- **TASK STATEMENT**: Send back the records exactly as written, with no images.

Dataset excerpts
-- Opening Marker --
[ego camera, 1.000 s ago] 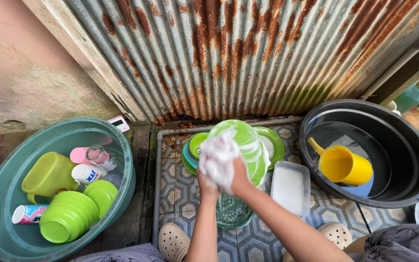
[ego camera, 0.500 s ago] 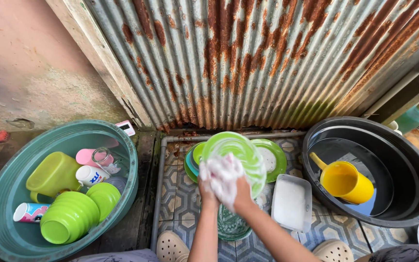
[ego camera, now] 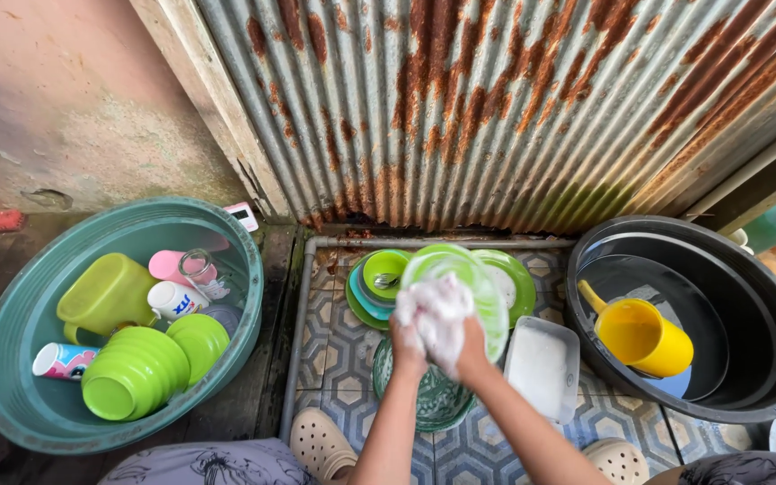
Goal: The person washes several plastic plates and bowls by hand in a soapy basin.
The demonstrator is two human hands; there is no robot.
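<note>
A: Rusty corrugated wall (ego camera: 496,108) behind, patterned tile floor (ego camera: 334,341) inside a low pipe frame. Where are the hands?

B: Both raised over the tiles. Left hand (ego camera: 409,346) grips the lower edge of a pale green plate (ego camera: 469,274), fingers closed on it, plate tilted up on edge. Right hand (ego camera: 471,350) presses a soapy white cloth (ego camera: 437,310) against the plate face, fingers curled shut around it.

A: What looks done?

B: My reading: the green basin (ego camera: 11,359) on the left holds finished pieces: stacked green bowls (ego camera: 136,373), a green jug (ego camera: 105,292), mugs, a glass.

A: And left?

B: A stack of green plates with a small bowl and spoon (ego camera: 386,274) behind the hands, a patterned dish (ego camera: 428,400) below them, a white tray (ego camera: 541,368) beside. Black tub (ego camera: 765,305) on the right holds water and a yellow scoop (ego camera: 639,337). Perhaps past halfway.
</note>
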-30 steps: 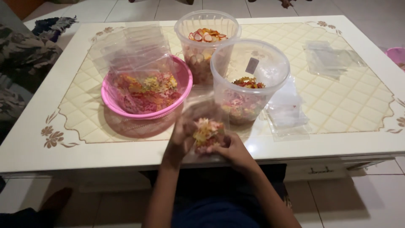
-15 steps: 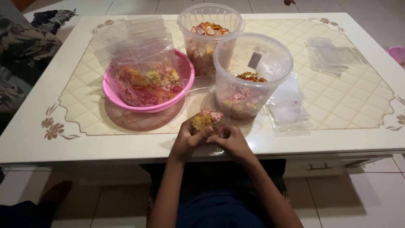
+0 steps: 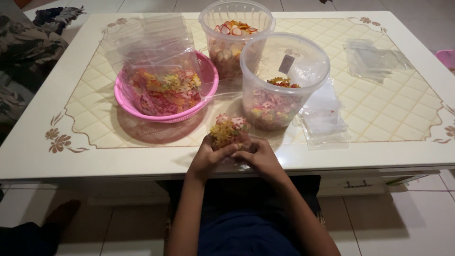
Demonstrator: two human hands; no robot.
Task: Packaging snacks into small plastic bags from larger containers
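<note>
Your left hand (image 3: pixel 207 157) and right hand (image 3: pixel 259 157) meet at the near table (image 3: pixel 28 156) edge, fingers of both closed around a small clear bag (image 3: pixel 231 133) of coloured star-shaped crackers. The step in hand appears to be closing this filled bag; the next move likely calls for pinching its mouth flat without spilling. Just beyond your fingertips stands a clear round tub (image 3: pixel 283 76) with a small grey label high on its far wall. Behind it, a second tub (image 3: pixel 235 33) holds round slices. Left of your fingers sits a pink basket (image 3: pixel 207 102); right, flat empty bags (image 3: pixel 323 121).
</note>
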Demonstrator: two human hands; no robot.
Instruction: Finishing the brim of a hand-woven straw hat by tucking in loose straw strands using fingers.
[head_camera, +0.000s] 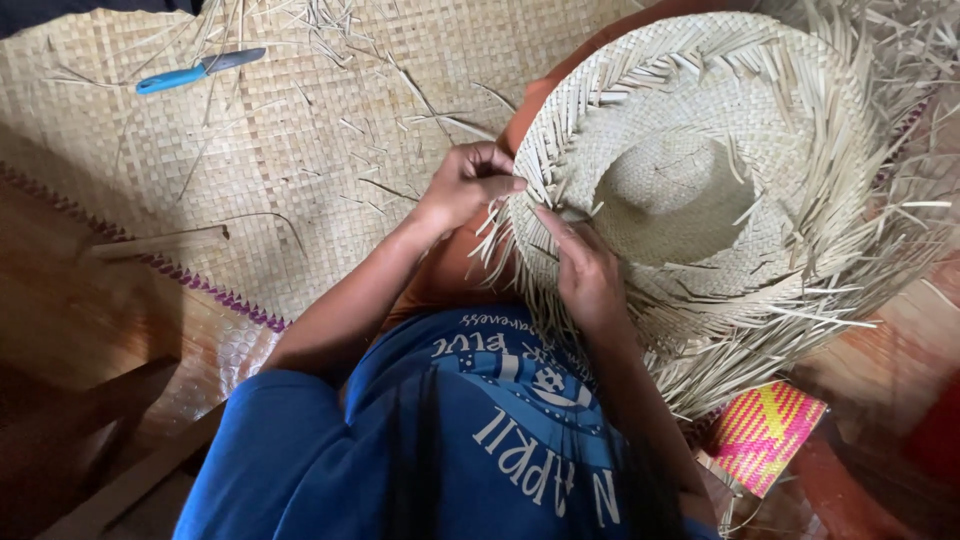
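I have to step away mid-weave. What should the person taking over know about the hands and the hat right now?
Left hand: pinching loose strips at the brim edge of the pale woven straw hat.
Right hand: fingers pressed on the brim beside it.
Hat lies on the lap, crown up.
Done: crown and most of the brim are woven.
Left: loose strip ends stick out all round the rim.
Blue-handled knife lies on the woven straw mat, apart from both hands.

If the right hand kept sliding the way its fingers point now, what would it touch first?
The right hand points up and left along the brim of the pale woven straw hat. It would most likely meet the left hand's fingertips, which pinch loose strips at the brim edge, though depth is unclear.
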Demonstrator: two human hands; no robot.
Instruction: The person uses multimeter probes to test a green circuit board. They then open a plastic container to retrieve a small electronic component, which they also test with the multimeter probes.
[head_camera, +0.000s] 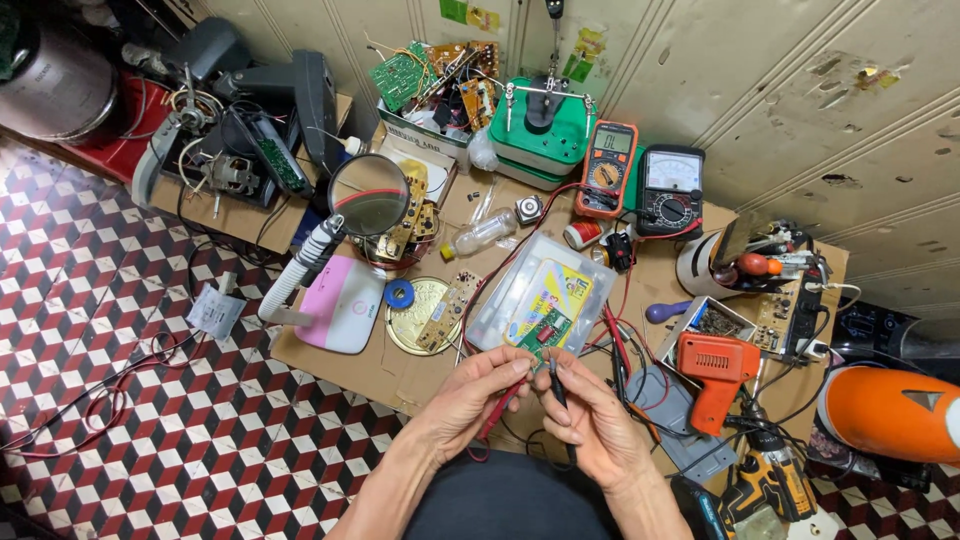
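Observation:
My left hand (472, 393) pinches a red test probe (503, 405) and my right hand (590, 420) pinches a black test probe (559, 392). Both tips meet at a small green circuit board (543, 330) lying on a clear plastic box (540, 290) just beyond my fingers. Red and black leads run from the probes toward an orange digital multimeter (605, 168) at the back of the cardboard work surface (360, 370).
A black analog meter (670, 188), green helping-hands stand (545, 115), magnifier on a gooseneck (368, 193), pink device (342, 303), gold round tin (418, 315), orange glue gun (715, 368) and a drill (765, 480) crowd the surface. Checkered floor lies left.

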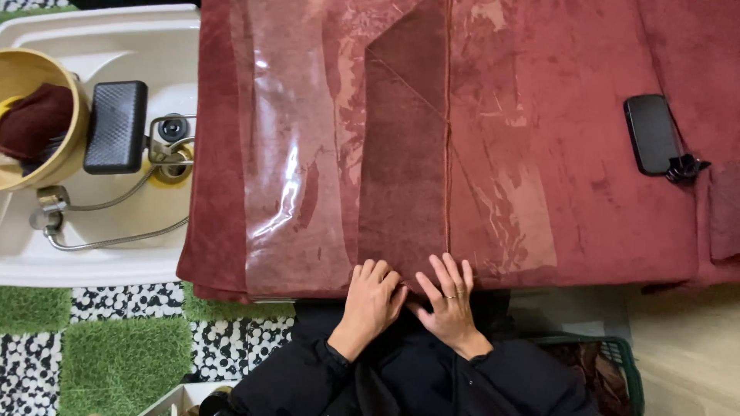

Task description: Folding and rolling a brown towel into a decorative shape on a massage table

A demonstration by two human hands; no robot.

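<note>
A dark red towel lies folded lengthwise, with one corner turned in, on a clear plastic sheet over a red-covered bed. My left hand rests with curled fingers on the towel's near edge. My right hand, a ring on one finger, lies flat beside it on the same edge. Both hands press on the cloth at the bed's front rim, almost touching each other.
A white hair-wash basin with a black neck rest, tap and hose stands at left. A yellow bowl holds a dark towel. A black phone lies at right. A green basket sits on the floor.
</note>
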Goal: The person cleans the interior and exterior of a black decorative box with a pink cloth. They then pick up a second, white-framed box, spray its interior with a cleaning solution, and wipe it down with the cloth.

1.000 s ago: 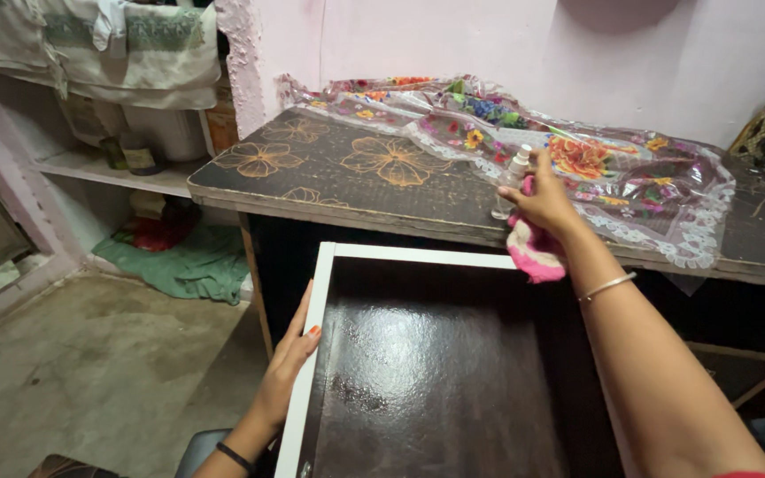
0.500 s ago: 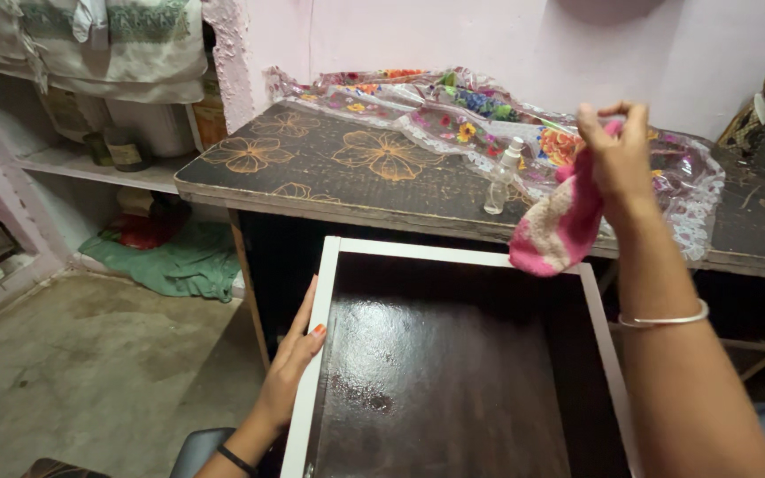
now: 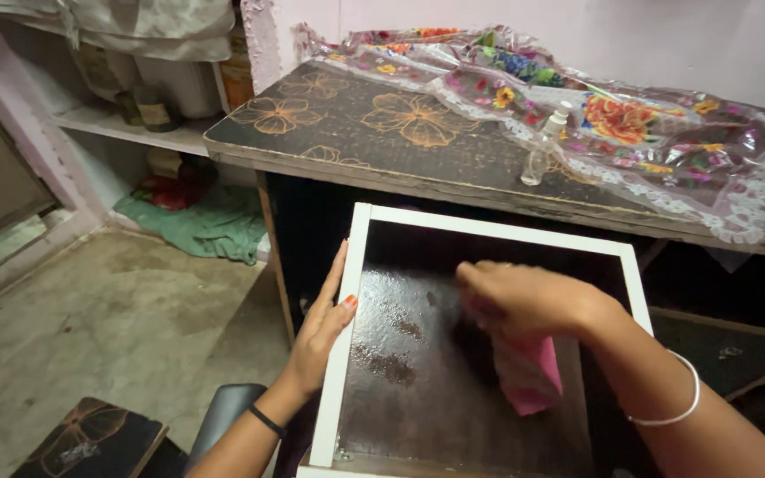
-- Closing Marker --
- **FINISHED EXERCISE**:
[ego camera, 1.000 s ago] 
[ego camera, 0.500 s ago] 
[ego camera, now] 
Goal: The person washes several plastic plates and bowls by hand in a soapy basin.
The demonstrator is two human hands; there is no robot.
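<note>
A: Rusty corrugated wall (ego camera: 496,108) behind, patterned tile floor (ego camera: 334,341) inside a low pipe frame. Where are the hands?

B: Both raised over the tiles. Left hand (ego camera: 409,346) grips the lower edge of a pale green plate (ego camera: 469,274), fingers closed on it, plate tilted up on edge. Right hand (ego camera: 471,350) presses a soapy white cloth (ego camera: 437,310) against the plate face, fingers curled shut around it.

A: What looks done?

B: My reading: the green basin (ego camera: 11,359) on the left holds finished pieces: stacked green bowls (ego camera: 136,373), a green jug (ego camera: 105,292), mugs, a glass.

A: And left?

B: A stack of green plates with a small bowl and spoon (ego camera: 386,274) behind the hands, a patterned dish (ego camera: 428,400) below them, a white tray (ego camera: 541,368) beside. Black tub (ego camera: 765,305) on the right holds water and a yellow scoop (ego camera: 639,337). Perhaps past halfway.
</note>
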-30 steps: 
-15 steps: 
+0 steps: 
Demonstrator: two human hands; no robot.
Task: Packaging snacks into small plastic bags from larger containers
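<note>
Your left hand (image 3: pixel 207 157) and right hand (image 3: pixel 259 157) meet at the near table (image 3: pixel 28 156) edge, fingers of both closed around a small clear bag (image 3: pixel 231 133) of coloured star-shaped crackers. The step in hand appears to be closing this filled bag; the next move likely calls for pinching its mouth flat without spilling. Just beyond your fingertips stands a clear round tub (image 3: pixel 283 76) with a small grey label high on its far wall. Behind it, a second tub (image 3: pixel 235 33) holds round slices. Left of your fingers sits a pink basket (image 3: pixel 207 102); right, flat empty bags (image 3: pixel 323 121).
</note>
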Demonstrator: two human hands; no robot.
Instruction: Finishing the brim of a hand-woven straw hat by tucking in loose straw strands using fingers.
[head_camera, +0.000s] 
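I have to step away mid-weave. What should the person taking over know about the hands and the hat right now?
Left hand: pinching loose strips at the brim edge of the pale woven straw hat.
Right hand: fingers pressed on the brim beside it.
Hat lies on the lap, crown up.
Done: crown and most of the brim are woven.
Left: loose strip ends stick out all round the rim.
Blue-handled knife lies on the woven straw mat, apart from both hands.

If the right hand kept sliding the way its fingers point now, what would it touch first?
The right hand points up and left along the brim of the pale woven straw hat. It would most likely meet the left hand's fingertips, which pinch loose strips at the brim edge, though depth is unclear.
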Demonstrator: two human hands; no robot.
Instruction: The person uses multimeter probes to test a green circuit board. They then open a plastic container to retrieve a small electronic component, which they also test with the multimeter probes.
[head_camera, +0.000s] 
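Observation:
My left hand (472, 393) pinches a red test probe (503, 405) and my right hand (590, 420) pinches a black test probe (559, 392). Both tips meet at a small green circuit board (543, 330) lying on a clear plastic box (540, 290) just beyond my fingers. Red and black leads run from the probes toward an orange digital multimeter (605, 168) at the back of the cardboard work surface (360, 370).
A black analog meter (670, 188), green helping-hands stand (545, 115), magnifier on a gooseneck (368, 193), pink device (342, 303), gold round tin (418, 315), orange glue gun (715, 368) and a drill (765, 480) crowd the surface. Checkered floor lies left.
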

Task description: Folding and rolling a brown towel into a decorative shape on a massage table

A demonstration by two human hands; no robot.

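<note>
A dark red towel lies folded lengthwise, with one corner turned in, on a clear plastic sheet over a red-covered bed. My left hand rests with curled fingers on the towel's near edge. My right hand, a ring on one finger, lies flat beside it on the same edge. Both hands press on the cloth at the bed's front rim, almost touching each other.
A white hair-wash basin with a black neck rest, tap and hose stands at left. A yellow bowl holds a dark towel. A black phone lies at right. A green basket sits on the floor.
</note>
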Goal: The person cleans the interior and exterior of a black decorative box with a pink cloth. They then pick up a second, white-framed box, spray its interior with a cleaning solution, and wipe it down with the cloth.

1.000 s ago: 
0.500 s ago: 
now: 

No further output is required here.